Project Lazarus Getting Started Guide

Some of my favorite video game memories as a kid and adult have to do with Call of Duty Zombies. Though there is no official COD Zombies mode in Roblox, Project Lazarus is the closest you will ever find.

Ever since I first discovered it about four years ago, I have never not been impressed by the attention to detail and close resemblance to the beloved Treyarch Zombies modes. You’ll see all of this and more in this Project Lazarus getting started guide.

If you are a fan of getting spooked by the undead and taking them on wave after wave, there are few games in Roblox that I would recommend besides Project Lazarus.

It is the epitome of what a zombie shooting game can look like in Roblox, from the graphics to the zombie models to even how the guns feel in the game.

But it can be a little bit scary for newcomers due to the mechanics, not just the undead horde. I hope to make the game a little bit more accessible in this Project Lazarus getting started guide.

Bottom Line Up Front

Project Lazarus was released in 2016, being the sequel to a similar game known as Call of Robloxia: Zombies. Though it had a name change, the clear inspiration for the Call of Duty Zombies franchise is seen through and through.

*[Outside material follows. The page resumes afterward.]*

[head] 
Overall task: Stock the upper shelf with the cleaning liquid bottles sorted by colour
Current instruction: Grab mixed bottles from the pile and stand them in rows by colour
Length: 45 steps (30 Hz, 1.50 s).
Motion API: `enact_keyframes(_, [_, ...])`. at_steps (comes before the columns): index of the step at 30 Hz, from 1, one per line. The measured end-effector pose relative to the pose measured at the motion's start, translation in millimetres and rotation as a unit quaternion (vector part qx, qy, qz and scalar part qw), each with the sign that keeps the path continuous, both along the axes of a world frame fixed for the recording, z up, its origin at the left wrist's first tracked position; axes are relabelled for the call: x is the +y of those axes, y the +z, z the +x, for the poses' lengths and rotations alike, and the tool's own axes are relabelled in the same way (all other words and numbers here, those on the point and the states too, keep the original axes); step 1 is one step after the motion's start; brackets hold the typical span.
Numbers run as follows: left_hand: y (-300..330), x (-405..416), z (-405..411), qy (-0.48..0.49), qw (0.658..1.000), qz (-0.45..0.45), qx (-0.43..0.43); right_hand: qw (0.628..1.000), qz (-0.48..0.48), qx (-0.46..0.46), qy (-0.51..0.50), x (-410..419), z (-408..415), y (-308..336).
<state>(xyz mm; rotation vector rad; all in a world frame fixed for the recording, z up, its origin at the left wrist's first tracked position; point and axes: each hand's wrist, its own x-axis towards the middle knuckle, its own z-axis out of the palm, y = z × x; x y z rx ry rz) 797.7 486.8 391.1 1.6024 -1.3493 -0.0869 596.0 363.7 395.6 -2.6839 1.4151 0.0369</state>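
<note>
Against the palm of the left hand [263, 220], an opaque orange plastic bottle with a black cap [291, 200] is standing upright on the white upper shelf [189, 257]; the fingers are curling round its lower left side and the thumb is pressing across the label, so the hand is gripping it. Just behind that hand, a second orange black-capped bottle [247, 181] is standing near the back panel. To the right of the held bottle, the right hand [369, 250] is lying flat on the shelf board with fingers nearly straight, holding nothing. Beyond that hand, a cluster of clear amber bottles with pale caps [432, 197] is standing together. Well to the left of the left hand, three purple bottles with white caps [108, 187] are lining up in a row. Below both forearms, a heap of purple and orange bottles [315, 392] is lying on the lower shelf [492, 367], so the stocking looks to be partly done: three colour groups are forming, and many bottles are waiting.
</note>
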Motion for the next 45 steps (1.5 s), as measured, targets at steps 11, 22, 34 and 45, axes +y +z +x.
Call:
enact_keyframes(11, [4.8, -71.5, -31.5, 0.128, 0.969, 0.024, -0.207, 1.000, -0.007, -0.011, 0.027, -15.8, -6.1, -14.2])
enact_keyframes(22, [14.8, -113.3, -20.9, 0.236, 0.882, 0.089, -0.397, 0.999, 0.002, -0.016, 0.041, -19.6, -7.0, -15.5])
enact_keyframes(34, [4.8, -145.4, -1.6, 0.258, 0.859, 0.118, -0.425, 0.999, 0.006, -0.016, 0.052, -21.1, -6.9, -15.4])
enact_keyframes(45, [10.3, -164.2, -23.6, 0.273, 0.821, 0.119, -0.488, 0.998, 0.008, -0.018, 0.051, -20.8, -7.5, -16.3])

From building barriers to the mystery box to how the guns feel, this is as close as you get outside of the Treyarch-developed games to a COD Zombies experience. Project Lazarus is the second-best wave-based undead FPS game you will find in Roblox since it is only available on PC.

Before You Even Begin

Here’s the general information that you should know about Project Lazarus before even jumping into the game.

Project Lazarus Overview and Platforms

Project Lazarus

I’ve been around the Robloxia neighborhood for a long time now, so I find that it is hard to impress me.

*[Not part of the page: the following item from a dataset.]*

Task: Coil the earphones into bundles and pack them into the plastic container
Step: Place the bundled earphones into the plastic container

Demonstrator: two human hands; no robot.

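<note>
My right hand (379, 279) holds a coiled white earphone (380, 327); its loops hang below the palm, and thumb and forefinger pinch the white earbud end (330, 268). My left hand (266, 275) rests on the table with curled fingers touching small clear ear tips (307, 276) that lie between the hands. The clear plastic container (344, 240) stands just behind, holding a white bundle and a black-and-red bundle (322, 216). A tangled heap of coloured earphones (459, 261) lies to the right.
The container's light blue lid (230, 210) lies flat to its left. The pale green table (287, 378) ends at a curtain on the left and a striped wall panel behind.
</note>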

However, a few years ago, I discovered the game Project Lazarus while scrolling through the various Roblox experiences one night. I remember distinctly that I was looking for enjoyable horror experiences to play with my family then.

Project Lazarus instantly shocked me and became a memorable experience due to how high quality it feels. Few games in Roblox genuinely have that superstar gameplay feel, and Project Lazarus is one of them.

The premise behind the game is that you and up to five other players hop into a lobby and begin surviving wave after wave of seemingly endless zombies. The gameplay is heavily FPS-focused, involving some of the best examples of gunplay that you can find in all of Roblox.

What is a little bit surprising about Project Lazarus, though, is the fact that it hasn’t hit off with players in the Roblox community as much as you would expect. Despite coming out in 2016, it only has around 122 million total visits, which is quite low for a game of its caliber.

The reason behind this likely has to do with the worst part of the game: how restrictive it is. For some odd reason, you can only play Project Lazarus on PC, and that is it at this time. This could be because it’s in the alpha state currently, but there is no excuse.

The game has been out for more than six years now, and I’ve been playing on Xbox and mobile for around that same amount of time. I have seen countless newer games arrive on Xbox and it isn’t like the gameplay wouldn’t translate easily to both platforms.

I would play Project Lazarus a whole lot more if it were on Xbox and mobile since I don’t really play on PC much. In addition, this substantial missing feature holds back this game from being the very best zombie experience on Roblox.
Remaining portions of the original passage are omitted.